* **Task item**
Repeat the listing that follows exactly. Pictures are not part of the copy.

Data shown START

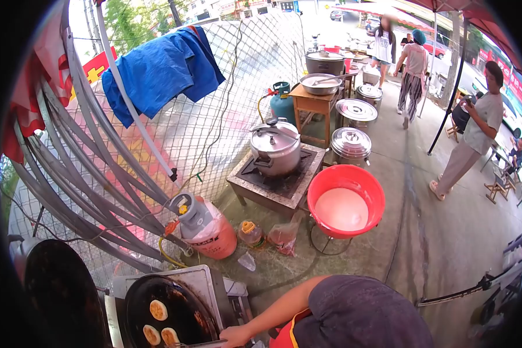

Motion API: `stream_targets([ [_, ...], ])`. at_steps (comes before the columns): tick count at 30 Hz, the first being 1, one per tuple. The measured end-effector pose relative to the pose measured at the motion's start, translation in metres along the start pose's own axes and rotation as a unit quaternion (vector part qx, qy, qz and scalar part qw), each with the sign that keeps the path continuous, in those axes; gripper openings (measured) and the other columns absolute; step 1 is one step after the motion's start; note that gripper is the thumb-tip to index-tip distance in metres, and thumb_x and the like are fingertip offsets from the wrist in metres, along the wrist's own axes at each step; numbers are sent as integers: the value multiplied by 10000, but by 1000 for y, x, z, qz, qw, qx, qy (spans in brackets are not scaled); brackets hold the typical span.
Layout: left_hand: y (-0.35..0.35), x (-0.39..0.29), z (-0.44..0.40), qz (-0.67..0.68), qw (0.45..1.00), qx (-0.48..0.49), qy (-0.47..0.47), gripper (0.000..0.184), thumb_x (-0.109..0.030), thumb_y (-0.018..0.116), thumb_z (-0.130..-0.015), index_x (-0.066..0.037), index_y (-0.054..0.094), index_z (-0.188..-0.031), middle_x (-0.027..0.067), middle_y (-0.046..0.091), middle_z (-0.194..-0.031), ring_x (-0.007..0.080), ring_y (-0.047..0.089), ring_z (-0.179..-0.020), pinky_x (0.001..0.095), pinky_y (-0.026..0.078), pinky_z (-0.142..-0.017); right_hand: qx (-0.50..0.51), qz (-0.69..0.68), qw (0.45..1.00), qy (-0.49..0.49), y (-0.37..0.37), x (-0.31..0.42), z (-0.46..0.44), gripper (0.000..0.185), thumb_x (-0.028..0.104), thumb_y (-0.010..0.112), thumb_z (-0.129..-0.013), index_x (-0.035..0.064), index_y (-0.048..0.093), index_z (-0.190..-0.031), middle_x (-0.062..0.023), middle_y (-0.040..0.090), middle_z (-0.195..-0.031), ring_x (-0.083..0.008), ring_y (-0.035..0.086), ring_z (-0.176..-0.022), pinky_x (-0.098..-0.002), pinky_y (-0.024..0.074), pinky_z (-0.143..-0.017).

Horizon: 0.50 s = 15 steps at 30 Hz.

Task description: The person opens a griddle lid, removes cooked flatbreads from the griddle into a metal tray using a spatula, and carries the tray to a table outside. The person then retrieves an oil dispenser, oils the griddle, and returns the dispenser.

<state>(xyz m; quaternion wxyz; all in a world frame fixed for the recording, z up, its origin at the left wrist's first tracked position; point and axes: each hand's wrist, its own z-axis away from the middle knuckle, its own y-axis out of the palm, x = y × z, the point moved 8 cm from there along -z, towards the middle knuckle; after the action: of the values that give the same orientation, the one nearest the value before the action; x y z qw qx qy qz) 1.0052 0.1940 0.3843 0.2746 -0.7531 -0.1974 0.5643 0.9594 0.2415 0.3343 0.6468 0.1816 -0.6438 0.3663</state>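
Note:
My right hand (236, 336) reaches in from the bottom centre, its fingers closed around a metal utensil (206, 344). The utensil extends left over a round black griddle pan (185, 296), its tip near the lowest cakes at the frame edge. Three round, browned flat cakes lie in the pan: one (158, 310) higher up, one (151, 334) at lower left and one (169, 336) beside it. A dark sleeve (359, 310) and part of a red apron (284, 336) show behind my forearm. My left hand is out of view.
Beyond the pan stand a gas cylinder (206, 229), a bottle (250, 233), a pressure cooker (276, 148) on a stove (243, 177) and a red basin (380, 200) of pale batter. A dark lid (61, 296) stands left. People stand or walk at upper right.

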Motion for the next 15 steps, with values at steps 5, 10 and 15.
stream_targets([
  [5, -3, 5, 1, 2, 1000, -1, -10, 393, -180, 639, -786, 0, 534, -1120, 124, 590, -950, 213, 567, -905, 326, 453, -781, 13, 27, 999, -44, 5, -6, -10, 464, 441, 548, -791, -13, 638, -761, -180, 598, -637, -271, 581, -582, -404, 425, -512],
  [10, -6, 8, 0, 2, 1000, 0, -19, 394, -190, 644, -785, -2, 540, -1116, 124, 592, -945, 211, 568, -905, 327, 451, -781, 14, 23, 999, -19, 3, -1, -6, 474, 450, 536, -795, -10, 638, -741, -178, 593, -619, -275, 581, -575, -408, 425, -507],
  [15, -12, 9, 2, 0, 1000, 1, -22, 396, -200, 649, -784, -5, 546, -1113, 125, 595, -940, 209, 568, -905, 329, 450, -781, -3, 76, 994, -83, 10, -12, -22, 481, 456, 517, -798, 1, 638, -698, -171, 591, -602, -281, 584, -564, -406, 426, -499],
])
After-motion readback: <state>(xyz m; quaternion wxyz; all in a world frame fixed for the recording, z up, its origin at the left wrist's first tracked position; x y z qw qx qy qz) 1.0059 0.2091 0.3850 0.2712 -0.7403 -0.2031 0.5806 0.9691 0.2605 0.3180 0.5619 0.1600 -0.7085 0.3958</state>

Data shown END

* **Solution to this task**
Motion API: `stream_targets([ [_, ...], ])`. at_steps (comes before the columns): tick count at 30 Hz, the first being 1, one per tuple. The measured end-effector pose relative to the pose measured at the motion's start, translation in metres along the start pose's own axes and rotation as a unit quaternion (vector part qx, qy, qz and scalar part qw), each with the sign that keeps the path continuous, in those axes; gripper openings (measured) and the other columns absolute; step 1 is one step after the motion's start; note that gripper is the thumb-tip to index-tip distance in metres, and thumb_x and the like are fingertip offsets from the wrist in metres, along the wrist's own axes at each step; numbers are sent as integers: the value multiplied by 10000, but by 1000 for y, x, z, qz, qw, qx, qy (spans in brackets are not scaled); brackets hold the typical span.
Layout: left_hand: y (-0.35..0.35), x (-0.39..0.29), z (-0.44..0.40), qz (-0.67..0.68), qw (0.45..1.00), qx (-0.48..0.49), qy (-0.47..0.47), gripper (0.000..0.184), thumb_x (-0.109..0.030), thumb_y (-0.018..0.116), thumb_z (-0.130..-0.015), index_x (-0.066..0.037), index_y (-0.054..0.094), index_z (-0.188..-0.031), middle_x (-0.027..0.067), middle_y (-0.046..0.091), middle_z (-0.194..-0.031), ring_x (-0.007..0.080), ring_y (-0.047..0.089), ring_z (-0.179..-0.020), pinky_x (0.001..0.095), pinky_y (-0.026..0.078), pinky_z (-0.142..-0.017); right_hand: qx (-0.50..0.51), qz (-0.69..0.68), qw (0.45..1.00), qy (-0.49..0.49), y (-0.37..0.37), x (-0.31..0.42), z (-0.46..0.44), gripper (0.000..0.185), thumb_x (-0.028..0.104), thumb_y (-0.010..0.112), thumb_z (-0.129..-0.013), index_x (-0.035..0.064), index_y (-0.048..0.093), index_z (-0.190..-0.031), middle_x (-0.062..0.023), middle_y (-0.040..0.090), middle_z (-0.195..-0.031), ring_x (-0.083..0.008), ring_y (-0.035..0.086), ring_z (-0.176..-0.022), pinky_x (-0.098..-0.002), pinky_y (-0.024..0.074), pinky_z (-0.143..-0.017).

Horizon: 0.50 s = 15 steps at 30 Hz.

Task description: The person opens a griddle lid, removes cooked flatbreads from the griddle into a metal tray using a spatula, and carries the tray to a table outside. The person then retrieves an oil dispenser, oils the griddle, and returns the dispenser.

<state>(xyz m; quaternion wxyz; all in a world frame fixed for the recording, z up, its origin at the left wrist's first tracked position; point and axes: each hand's wrist, its own z-axis away from the middle knuckle, its own y-axis out of the palm, x = y × z, the point moved 8 cm from there along -z, towards the middle knuckle; after the action: of the values that give the same orientation, the one nearest the value before the action; x y z qw qx qy qz) 1.0052 0.1940 0.3843 0.2746 -0.7531 -0.1974 0.5643 0.9594 0.2415 0.3343 0.6468 0.1816 -0.6438 0.3663</state>
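Note:
My right hand (236, 336) reaches in from the bottom centre, its fingers closed around a metal utensil (206, 344). The utensil extends left over a round black griddle pan (185, 296), its tip near the lowest cakes at the frame edge. Three round, browned flat cakes lie in the pan: one (158, 310) higher up, one (151, 334) at lower left and one (169, 336) beside it. A dark sleeve (359, 310) and part of a red apron (284, 336) show behind my forearm. My left hand is out of view.
Beyond the pan stand a gas cylinder (206, 229), a bottle (250, 233), a pressure cooker (276, 148) on a stove (243, 177) and a red basin (380, 200) of pale batter. A dark lid (61, 296) stands left. People stand or walk at upper right.
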
Motion for the next 15 steps, with values at steps 5, 10 and 15.
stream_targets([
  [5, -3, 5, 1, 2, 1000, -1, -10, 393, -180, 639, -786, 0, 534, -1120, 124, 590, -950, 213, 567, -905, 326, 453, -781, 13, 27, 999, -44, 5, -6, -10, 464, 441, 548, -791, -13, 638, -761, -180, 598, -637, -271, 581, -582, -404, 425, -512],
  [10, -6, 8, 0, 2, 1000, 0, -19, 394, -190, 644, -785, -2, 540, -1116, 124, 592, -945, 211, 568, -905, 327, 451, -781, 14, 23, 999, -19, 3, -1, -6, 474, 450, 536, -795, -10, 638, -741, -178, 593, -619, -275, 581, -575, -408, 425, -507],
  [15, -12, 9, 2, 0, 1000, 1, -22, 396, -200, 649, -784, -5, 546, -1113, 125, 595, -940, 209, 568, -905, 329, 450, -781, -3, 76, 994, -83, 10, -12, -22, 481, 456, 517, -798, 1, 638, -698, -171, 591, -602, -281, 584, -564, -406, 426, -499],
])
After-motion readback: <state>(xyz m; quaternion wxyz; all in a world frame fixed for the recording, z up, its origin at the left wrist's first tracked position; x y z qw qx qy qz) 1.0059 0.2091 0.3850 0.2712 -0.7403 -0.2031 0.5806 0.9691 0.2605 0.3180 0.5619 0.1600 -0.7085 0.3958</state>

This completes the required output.